- EXERCISE GOAL
Note how many lines in the material have "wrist", and give only that figure.
===== DATA SHOWN
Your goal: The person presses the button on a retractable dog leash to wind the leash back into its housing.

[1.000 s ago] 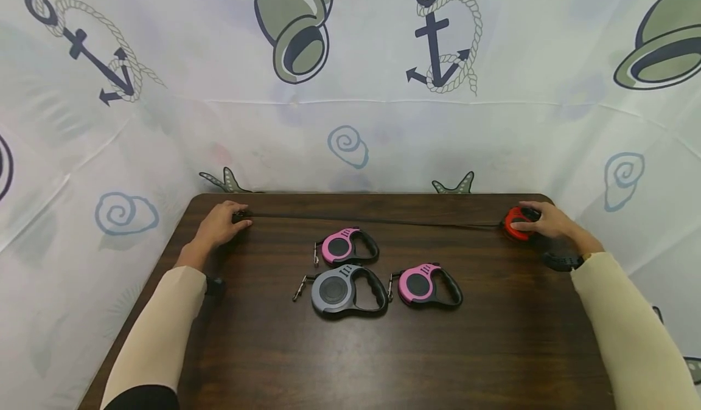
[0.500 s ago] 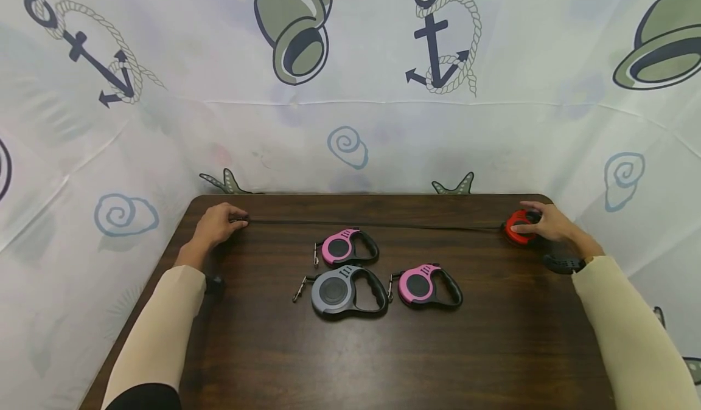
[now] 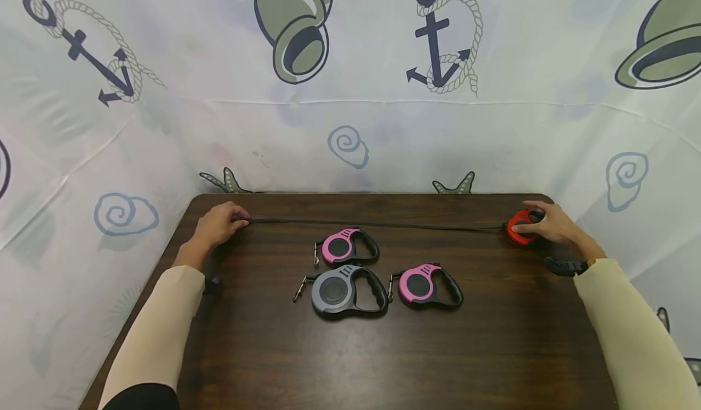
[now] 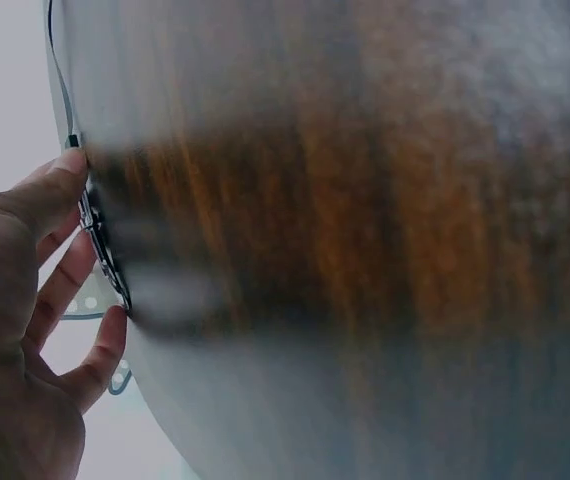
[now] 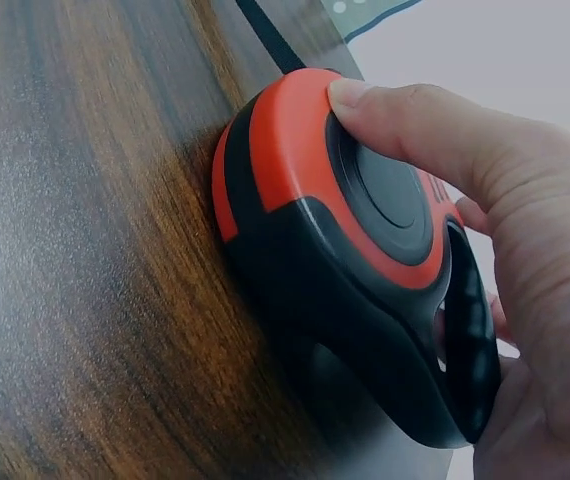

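Note:
Near the back right of the table, my right hand (image 3: 553, 222) grips a red and black retractable leash (image 5: 300, 150). Its thumb lies on the round casing, with the other fingers partly hidden behind. A thin black strap (image 3: 378, 223) runs from that leash across the back of the table to my left hand (image 3: 219, 221). There the thumb and fingers pinch the leash's metal clip (image 4: 103, 255), which the head view mostly hides. Between the hands lie a grey retractable leash (image 3: 333, 291), a pink one (image 3: 338, 247) behind it and another pink one (image 3: 418, 284) to its right.
The dark wooden table (image 3: 339, 367) ends at the back against a white patterned cloth (image 3: 378, 142). Small metal clips hang from the left ends of the pink and grey leashes. The grey leash lies close to both pink ones.
My left thumb and fingers have drawn together on the clip, which showed between them earlier. The strap has shifted slightly toward me at its left end. My right hand has hardly moved.

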Motion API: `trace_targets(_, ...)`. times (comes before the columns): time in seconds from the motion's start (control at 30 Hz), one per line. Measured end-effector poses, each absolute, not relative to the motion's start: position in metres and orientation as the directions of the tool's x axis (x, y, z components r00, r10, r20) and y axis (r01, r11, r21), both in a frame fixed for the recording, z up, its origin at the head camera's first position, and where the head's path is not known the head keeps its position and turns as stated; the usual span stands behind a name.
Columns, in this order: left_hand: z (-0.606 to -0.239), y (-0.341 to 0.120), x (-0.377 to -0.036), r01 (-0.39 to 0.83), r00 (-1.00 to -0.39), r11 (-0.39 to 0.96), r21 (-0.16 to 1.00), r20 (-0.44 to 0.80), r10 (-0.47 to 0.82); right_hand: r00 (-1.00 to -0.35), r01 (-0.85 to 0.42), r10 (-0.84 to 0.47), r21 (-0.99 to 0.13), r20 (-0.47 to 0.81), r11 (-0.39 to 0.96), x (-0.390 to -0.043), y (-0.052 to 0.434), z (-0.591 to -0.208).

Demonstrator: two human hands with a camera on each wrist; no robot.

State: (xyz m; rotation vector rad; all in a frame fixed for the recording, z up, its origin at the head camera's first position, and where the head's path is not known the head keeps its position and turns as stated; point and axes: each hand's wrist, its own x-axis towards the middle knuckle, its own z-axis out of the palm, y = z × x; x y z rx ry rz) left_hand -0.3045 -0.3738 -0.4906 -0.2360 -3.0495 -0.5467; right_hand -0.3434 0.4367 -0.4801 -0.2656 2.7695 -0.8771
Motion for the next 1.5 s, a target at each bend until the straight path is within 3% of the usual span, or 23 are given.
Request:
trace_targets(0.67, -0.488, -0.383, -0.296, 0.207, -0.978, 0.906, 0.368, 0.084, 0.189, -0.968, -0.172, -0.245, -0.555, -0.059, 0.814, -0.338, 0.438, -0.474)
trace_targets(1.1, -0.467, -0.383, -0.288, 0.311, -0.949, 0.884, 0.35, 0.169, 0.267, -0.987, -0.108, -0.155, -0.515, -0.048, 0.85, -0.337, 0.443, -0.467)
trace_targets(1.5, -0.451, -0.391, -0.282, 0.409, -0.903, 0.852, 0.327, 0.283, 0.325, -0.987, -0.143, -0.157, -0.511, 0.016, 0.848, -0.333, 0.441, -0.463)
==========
- TASK OUTPUT
2